When new technologies are introduced to schools, they can sometimes be seen as yet another complex technique teachers have to master on top of their already heavy workloads. New Classrooms designed Teach to One with the opposite in mind, aiming to simplify the classroom experience.
“(Teachers) do not have to be overwhelmed by the technology,” New Classrooms co-founder Christopher Rush said. “The technology could free them up to do what they do best.”
iPrep Academy, where the program is being implemented in fifth through eighth grade, says it has seen some positive results. Between the beginning and end of the 2013-14 school year, iPrep students grew 1.75 times more than the national average on Measures of Academic Progress, an assessment created by nonprofit Northwest Evaluation Association which specializes in personalized testing.
This year, the U.S. Department of Education granted the district and New Classrooms $3 million to expand the program to five Elizabeth public schools and to complete a three-year study of its impact being done by the Consortium for Policy Research in Education at Columbia University’s Teachers College.
Teach to One: Math got its start in 2009, when Rush and partner Joel Rose started a similar program at the New York City Department of Education, where three middle schools began experimenting with it. TIME magazine named the initiative one of the top 50 inventions of 2009, calling it “learning for the Xbox generation.”
A study conducted by The Research Alliance for New York City Schools of the first year of the program found it produced mixed results. But a more recent study conducted by Columbia University professor Douglas Ready showed that schools that adopted the Teach to One: Math showed academic gains that were 15 percent above the national average in the first year and 47 percent above the national average in the second year.
Those are the kind of statistics that encourage personalized learning advocates, who argue that abandoning the traditional “one-size-fits-all” approach to teaching will help poor and minority children. But they find themselves at odds with critics who say the method requires schools to over rely on technology when a teacher’s judgement might work better.
“These systems reduce all the richness and complexity of deciding what a learner should be doing to — sometimes literally — a “Next” button,” David Riley, co-founder of electronic textbook company Lumen Learning, wrote in a recent blog post. “As these systems painstakingly work to learn how each student learns, the individual students lose out on the opportunity to learn this for themselves.”
As the debate around personalized learning has evolved, so too has Teach to One: Math.

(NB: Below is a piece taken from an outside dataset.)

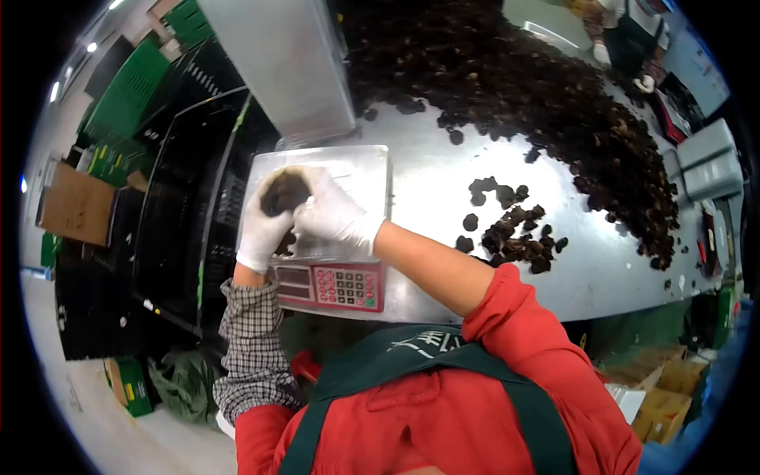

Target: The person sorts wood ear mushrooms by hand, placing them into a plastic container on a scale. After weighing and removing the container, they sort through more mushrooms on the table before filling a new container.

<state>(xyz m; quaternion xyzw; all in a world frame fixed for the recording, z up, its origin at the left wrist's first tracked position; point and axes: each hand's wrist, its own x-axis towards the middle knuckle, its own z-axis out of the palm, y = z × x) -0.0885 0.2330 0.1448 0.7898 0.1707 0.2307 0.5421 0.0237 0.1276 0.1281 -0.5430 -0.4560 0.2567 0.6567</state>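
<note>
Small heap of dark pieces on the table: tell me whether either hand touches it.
No, the left hand and right hand hold a dark clump over the scale, apart from the small heap.

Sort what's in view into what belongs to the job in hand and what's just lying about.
In use: left hand, right hand, dark clump held between them, scale, small dark pile.
Lying about: black crates, green crates, cardboard box.

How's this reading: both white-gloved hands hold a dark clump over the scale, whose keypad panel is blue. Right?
No: the head view shows the keypad panel red, not blue. The rest stands: left hand and right hand, both white-gloved, hold the dark clump over the scale.
</note>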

The program now includes more assignments that require students to spend more time investigating deep, complex problems. Lesson plans also follow a more logical chronology, Rose and Rush said.
Last school year, nine school districts educated more than 6,500 students with the Teach to One: Math model. This year, that number rose to 28 district and charter schools which are educating some 10,000 students in places such as Denver, Colorado, New London, Connecticut and Oakland, California.
Rose and Rush don’t plan to stop there. The future of Teach to One may soon include older and younger students and other types of classwork.
“In the long term, we are excited to expand our reach to elementary, (and) high school as well as other subjects,” Rush said.